Japan to Use AI Matchmaking to Pair Singles Based on 'Emotional Quotient'
Japan is turning to artificial intelligence (AI) with funds to develop a program capable of matching singles — based on something called an "emotional quotient," according to a statement from a cabinet official, Japan Times reports.
Japan turning to AI matchmaking to pair singles with 'emotional quotient'
Japan continues to face the threat of depopulation, and is turning to AI to confront the generational problem, and AI is capable of matching a wider and remarkably smarter range of possible suitors, according to the cabinet official.
The novel feature of this method is that it's will actively disregard stated preferences of singles — like age, looks, or income level — in favor of what's called an "emotional quotient," a term referring to similar personalities, values, and emotional intelligence.
This project comes on the heels of Japan's new Prime Minister Yoshihide Suga's government plans to designate two billion yen ($19 million) throughout the next financial year to lend support to local authorities who work to help neighborhood residents find a partner.
AI systems offer more advanced analysis of matchmaking data
Roughly 47 prefectures offer matchmaking services — with some already employing AI systems, according to the cabinet office, reports MSN.

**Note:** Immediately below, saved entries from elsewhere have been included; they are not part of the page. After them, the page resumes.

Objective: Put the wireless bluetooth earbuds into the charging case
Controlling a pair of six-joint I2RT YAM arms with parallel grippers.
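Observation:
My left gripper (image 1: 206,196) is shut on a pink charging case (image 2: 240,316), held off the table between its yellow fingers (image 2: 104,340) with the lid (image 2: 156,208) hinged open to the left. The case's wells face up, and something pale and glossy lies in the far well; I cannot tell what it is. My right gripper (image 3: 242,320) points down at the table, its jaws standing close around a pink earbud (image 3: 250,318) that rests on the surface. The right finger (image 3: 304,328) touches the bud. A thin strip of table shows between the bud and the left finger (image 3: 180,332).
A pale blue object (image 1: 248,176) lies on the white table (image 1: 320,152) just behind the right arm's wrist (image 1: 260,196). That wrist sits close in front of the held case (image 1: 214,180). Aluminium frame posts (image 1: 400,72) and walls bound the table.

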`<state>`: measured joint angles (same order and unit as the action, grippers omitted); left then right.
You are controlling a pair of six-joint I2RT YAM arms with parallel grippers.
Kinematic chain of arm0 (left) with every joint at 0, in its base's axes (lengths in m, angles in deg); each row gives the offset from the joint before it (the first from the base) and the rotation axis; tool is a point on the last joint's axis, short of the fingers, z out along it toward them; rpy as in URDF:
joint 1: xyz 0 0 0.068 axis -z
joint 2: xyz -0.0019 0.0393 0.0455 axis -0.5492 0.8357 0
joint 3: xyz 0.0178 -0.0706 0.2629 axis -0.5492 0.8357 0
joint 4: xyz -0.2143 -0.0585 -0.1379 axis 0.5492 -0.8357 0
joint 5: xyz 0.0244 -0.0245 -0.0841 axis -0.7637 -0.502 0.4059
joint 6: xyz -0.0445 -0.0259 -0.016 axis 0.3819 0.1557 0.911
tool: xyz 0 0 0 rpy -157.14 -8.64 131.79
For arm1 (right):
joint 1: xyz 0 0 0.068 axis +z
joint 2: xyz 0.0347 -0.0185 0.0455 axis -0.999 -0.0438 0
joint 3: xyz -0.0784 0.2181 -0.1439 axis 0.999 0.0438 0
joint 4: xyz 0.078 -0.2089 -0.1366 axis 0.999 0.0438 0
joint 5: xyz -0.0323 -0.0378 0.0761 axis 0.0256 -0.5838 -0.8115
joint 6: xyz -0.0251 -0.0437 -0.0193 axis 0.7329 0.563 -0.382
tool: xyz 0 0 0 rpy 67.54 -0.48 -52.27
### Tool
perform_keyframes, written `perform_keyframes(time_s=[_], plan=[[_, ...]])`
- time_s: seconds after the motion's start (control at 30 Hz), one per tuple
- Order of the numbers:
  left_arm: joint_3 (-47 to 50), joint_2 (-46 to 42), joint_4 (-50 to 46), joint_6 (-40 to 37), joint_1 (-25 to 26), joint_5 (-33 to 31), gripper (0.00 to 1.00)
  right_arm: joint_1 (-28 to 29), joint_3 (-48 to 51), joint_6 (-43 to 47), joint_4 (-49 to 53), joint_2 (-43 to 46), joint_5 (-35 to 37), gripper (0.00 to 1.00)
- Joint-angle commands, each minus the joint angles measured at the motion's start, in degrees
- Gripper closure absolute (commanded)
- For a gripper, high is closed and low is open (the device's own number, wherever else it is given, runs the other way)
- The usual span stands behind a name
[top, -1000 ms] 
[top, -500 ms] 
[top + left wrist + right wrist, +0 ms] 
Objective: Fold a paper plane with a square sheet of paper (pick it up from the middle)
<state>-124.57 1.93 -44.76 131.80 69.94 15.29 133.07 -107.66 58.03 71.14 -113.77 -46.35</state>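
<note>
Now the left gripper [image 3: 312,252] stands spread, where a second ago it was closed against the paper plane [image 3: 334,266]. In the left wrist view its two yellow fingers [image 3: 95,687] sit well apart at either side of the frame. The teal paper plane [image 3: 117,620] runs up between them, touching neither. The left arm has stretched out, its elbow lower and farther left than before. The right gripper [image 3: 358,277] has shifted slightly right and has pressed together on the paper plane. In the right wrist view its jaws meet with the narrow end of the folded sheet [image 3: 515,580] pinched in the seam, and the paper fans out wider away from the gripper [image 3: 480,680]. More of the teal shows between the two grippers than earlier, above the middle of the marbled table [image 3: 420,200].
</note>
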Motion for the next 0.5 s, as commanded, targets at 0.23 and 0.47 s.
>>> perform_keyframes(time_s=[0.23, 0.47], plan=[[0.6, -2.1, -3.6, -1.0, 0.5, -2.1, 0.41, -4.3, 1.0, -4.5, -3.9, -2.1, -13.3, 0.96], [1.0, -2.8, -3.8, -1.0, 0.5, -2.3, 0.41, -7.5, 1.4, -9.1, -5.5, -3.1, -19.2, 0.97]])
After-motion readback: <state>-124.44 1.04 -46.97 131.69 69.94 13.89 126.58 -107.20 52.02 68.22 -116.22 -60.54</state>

North of Tokyo, the Saitama prefecture spent 15 million yen ($144,000) in the fiscal year up to March 2019 — and observed 21 couples tie the knot. Data from the Japanese government illustrates a 200,000 fall in the number of marriages from the year 2000 to 2019.

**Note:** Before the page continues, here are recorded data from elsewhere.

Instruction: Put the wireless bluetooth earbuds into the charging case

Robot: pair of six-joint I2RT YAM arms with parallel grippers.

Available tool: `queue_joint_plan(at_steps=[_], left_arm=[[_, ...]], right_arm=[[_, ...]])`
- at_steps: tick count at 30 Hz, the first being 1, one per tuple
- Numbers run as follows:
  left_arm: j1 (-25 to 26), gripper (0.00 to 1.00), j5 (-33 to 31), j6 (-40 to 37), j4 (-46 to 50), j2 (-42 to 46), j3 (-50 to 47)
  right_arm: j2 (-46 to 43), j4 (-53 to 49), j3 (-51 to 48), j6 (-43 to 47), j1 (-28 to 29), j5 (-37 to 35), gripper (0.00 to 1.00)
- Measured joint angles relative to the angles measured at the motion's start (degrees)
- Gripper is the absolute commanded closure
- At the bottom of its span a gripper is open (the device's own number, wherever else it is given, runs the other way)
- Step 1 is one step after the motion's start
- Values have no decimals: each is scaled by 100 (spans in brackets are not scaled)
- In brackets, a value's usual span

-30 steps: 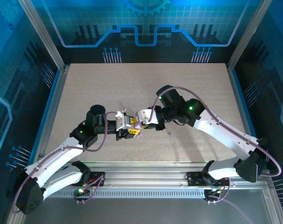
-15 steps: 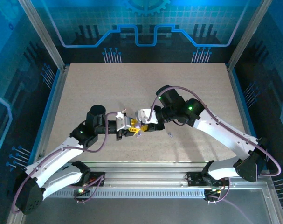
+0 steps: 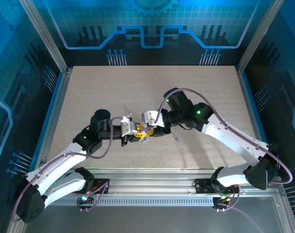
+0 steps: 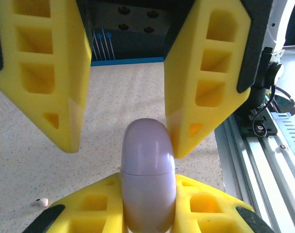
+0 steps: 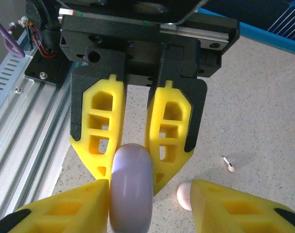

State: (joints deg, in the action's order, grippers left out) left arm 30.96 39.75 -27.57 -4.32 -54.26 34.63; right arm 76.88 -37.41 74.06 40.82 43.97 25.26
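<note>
I'm seeing the handover complete; the left end effector (image 5: 131, 169) is now clenching the lilac charging case (image 4: 147, 179) above the desk (image 4: 113, 97), the right end effector (image 4: 125, 145) having just released (fingers standing apart); one earbud (image 4: 40, 202) is waiting below.

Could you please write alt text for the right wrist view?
The left hand pinches a smooth lilac rounded plastic case between its yellow fingers, while the open right hand flanks it. A tiny white earbud lies on the speckled table.
</note>
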Motion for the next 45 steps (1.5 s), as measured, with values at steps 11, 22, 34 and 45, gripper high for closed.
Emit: queue_joint_plan(at_steps=[11,22,34,45], left_arm=[[17,89,13,17,52,109,0],[17,89,-317,944,-1320,61,-579],[20,90,-1910,1753,-2350,166,-1296],[17,90,-3679,2166,-3373,629,-2564]], right_arm=[[-157,398,-20,-365,-658,-162,54],[-979,984,-837,-1513,-767,68,54],[-894,413,-938,-2479,-780,-555,56],[79,-11,-588,-6057,-815,-1147,57]])
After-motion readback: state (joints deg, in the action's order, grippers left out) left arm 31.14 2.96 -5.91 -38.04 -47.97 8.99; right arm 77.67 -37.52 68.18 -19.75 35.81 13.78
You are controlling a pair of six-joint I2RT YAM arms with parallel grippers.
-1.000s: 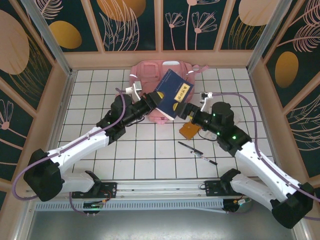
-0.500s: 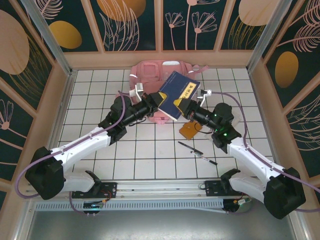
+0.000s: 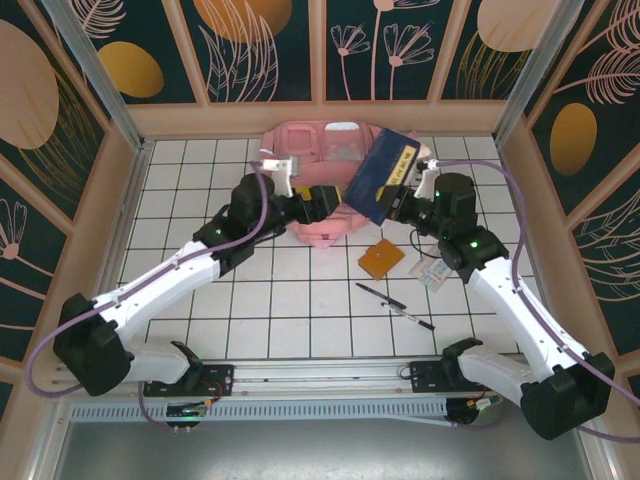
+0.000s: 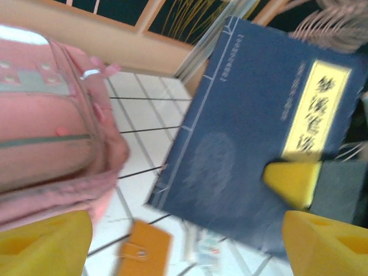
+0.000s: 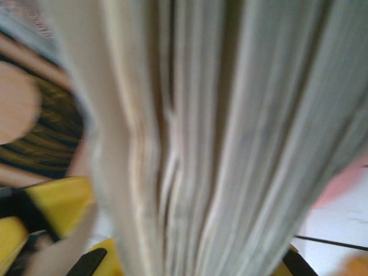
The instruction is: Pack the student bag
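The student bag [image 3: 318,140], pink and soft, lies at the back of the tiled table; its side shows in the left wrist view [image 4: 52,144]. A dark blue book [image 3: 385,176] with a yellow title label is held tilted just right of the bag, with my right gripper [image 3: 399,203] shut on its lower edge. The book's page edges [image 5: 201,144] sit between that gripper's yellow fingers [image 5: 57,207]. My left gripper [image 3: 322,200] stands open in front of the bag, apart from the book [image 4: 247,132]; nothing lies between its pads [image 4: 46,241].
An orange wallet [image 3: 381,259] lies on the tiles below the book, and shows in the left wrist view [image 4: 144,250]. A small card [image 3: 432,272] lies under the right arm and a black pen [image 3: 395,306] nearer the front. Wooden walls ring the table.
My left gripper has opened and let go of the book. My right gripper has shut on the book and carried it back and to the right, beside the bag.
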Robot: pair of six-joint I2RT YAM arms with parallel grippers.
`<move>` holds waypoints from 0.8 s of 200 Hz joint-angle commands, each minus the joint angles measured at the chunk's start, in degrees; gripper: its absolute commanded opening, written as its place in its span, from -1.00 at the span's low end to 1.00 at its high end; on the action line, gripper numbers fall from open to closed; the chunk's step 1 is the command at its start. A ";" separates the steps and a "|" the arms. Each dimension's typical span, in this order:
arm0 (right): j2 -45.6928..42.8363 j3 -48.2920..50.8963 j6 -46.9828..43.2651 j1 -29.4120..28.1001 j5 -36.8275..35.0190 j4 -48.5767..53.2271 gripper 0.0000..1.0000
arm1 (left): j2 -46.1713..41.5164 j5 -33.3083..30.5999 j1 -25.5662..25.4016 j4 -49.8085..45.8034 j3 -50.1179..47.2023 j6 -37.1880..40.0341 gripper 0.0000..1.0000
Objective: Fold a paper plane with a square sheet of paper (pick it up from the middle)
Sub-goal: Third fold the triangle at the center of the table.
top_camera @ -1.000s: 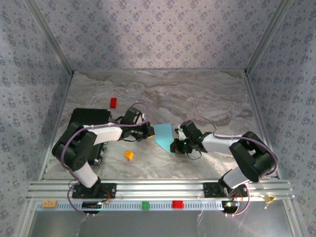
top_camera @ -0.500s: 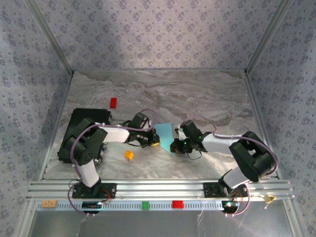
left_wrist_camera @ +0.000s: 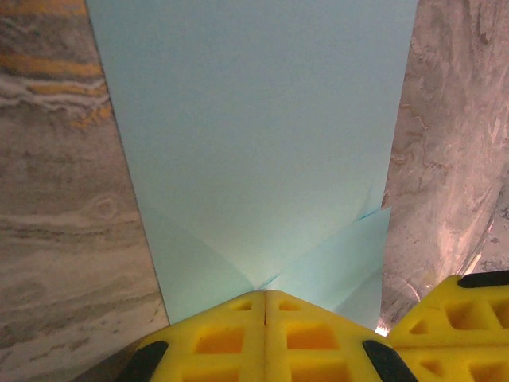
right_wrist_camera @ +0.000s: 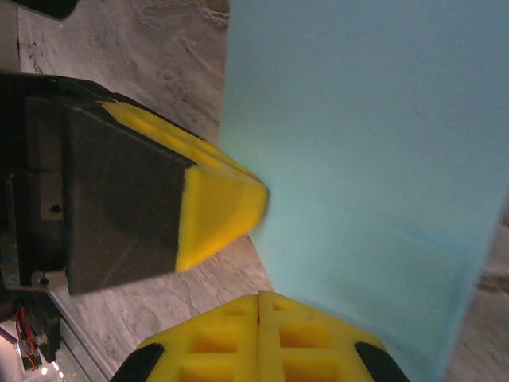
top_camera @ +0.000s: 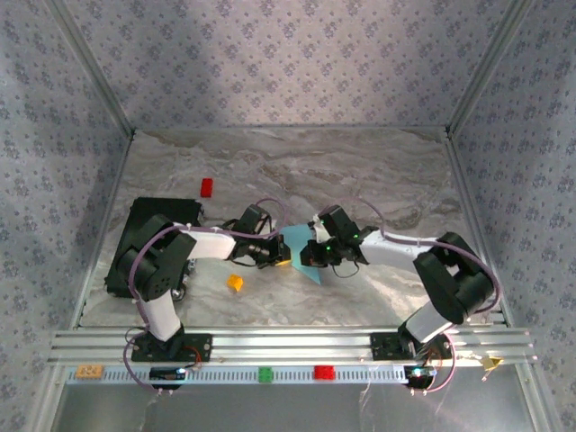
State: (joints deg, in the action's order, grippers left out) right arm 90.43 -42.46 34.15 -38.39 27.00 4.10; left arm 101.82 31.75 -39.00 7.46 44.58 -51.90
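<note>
The square sheet of paper [top_camera: 300, 239] lies on the marble table as a creased light-blue shape whose point faces the near edge. In the left wrist view its two folded flaps [left_wrist_camera: 334, 263] meet just ahead of my left gripper [left_wrist_camera: 265, 293]. That gripper is shut, its tip resting at the paper's left edge [top_camera: 283, 259]. My right gripper [top_camera: 311, 254] is also shut and sits low over the paper's right part. In the right wrist view its tip [right_wrist_camera: 261, 296] is at the paper [right_wrist_camera: 374, 159], with the left gripper's yellow tip [right_wrist_camera: 227, 199] close by.
A black slab [top_camera: 148, 236] lies at the left under the left arm. A red block [top_camera: 206, 186] sits behind it and an orange block [top_camera: 235, 282] in front of the left gripper. Green [top_camera: 265, 374] and red [top_camera: 324, 372] blocks rest on the near rail.
The left arm swung in and brought its gripper down to the paper's left edge. The right gripper then slid left over the paper, closer to the left one.
</note>
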 commanded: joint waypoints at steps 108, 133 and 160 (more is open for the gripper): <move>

Human-operated matchmaking servies often employ standardized forms to collect people's hobbies and interests — but AI systems are capable of a more advanced analysis of such data.
Depopulating communities amid coronavirus crisis
"We are especially planning to offer subsidies to local governments operating or starting up matchmaking projects that use AI," said the official.

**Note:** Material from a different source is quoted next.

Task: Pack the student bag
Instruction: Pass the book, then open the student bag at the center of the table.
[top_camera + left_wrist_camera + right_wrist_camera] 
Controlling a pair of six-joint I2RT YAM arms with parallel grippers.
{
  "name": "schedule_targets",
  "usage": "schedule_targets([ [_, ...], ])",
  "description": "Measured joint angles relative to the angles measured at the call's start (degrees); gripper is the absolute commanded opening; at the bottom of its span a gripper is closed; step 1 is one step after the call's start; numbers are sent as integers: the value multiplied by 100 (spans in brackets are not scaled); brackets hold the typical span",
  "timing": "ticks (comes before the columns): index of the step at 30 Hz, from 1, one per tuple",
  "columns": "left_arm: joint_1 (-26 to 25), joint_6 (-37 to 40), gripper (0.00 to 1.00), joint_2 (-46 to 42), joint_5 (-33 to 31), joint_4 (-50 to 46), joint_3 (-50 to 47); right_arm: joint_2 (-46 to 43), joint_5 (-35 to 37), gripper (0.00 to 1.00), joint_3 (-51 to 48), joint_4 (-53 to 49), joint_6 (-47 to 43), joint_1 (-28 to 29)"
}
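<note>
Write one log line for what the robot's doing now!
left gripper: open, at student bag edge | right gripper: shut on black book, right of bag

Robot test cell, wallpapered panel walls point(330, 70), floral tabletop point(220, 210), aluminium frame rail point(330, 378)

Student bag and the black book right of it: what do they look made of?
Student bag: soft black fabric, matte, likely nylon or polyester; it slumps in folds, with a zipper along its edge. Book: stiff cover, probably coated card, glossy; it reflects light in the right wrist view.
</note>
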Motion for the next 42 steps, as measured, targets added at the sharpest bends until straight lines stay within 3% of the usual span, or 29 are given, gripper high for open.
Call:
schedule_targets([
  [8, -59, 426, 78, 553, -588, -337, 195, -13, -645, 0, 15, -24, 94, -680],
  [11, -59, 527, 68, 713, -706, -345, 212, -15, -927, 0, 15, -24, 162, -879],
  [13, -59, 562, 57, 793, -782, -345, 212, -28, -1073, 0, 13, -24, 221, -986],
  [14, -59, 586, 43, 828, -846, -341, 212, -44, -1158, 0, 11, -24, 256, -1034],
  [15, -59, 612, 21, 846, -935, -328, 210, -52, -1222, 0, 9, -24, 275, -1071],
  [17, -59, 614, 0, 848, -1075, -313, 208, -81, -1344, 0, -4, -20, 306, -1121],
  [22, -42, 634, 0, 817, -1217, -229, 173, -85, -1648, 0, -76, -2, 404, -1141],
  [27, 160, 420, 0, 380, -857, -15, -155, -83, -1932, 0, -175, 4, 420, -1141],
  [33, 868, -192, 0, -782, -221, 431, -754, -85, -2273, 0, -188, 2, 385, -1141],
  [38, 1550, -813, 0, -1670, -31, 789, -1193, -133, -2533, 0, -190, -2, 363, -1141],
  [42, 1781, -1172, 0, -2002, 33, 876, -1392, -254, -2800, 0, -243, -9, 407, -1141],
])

"We hope this support will help reverse the decline in the nation's birthrate," the official added, according to Japan Times.
In the time of the coronavirus crisis, it's often harder now than ever for single people to find the love of their life, let alone a practical partner — since even the spaces that aren't off-limits are at best peopled with masked faces, and worries of contracting the virus. Like it or not, AI may be the only way for countries like Japan to slow and potentially reverse the rate of depopulation before it's too late.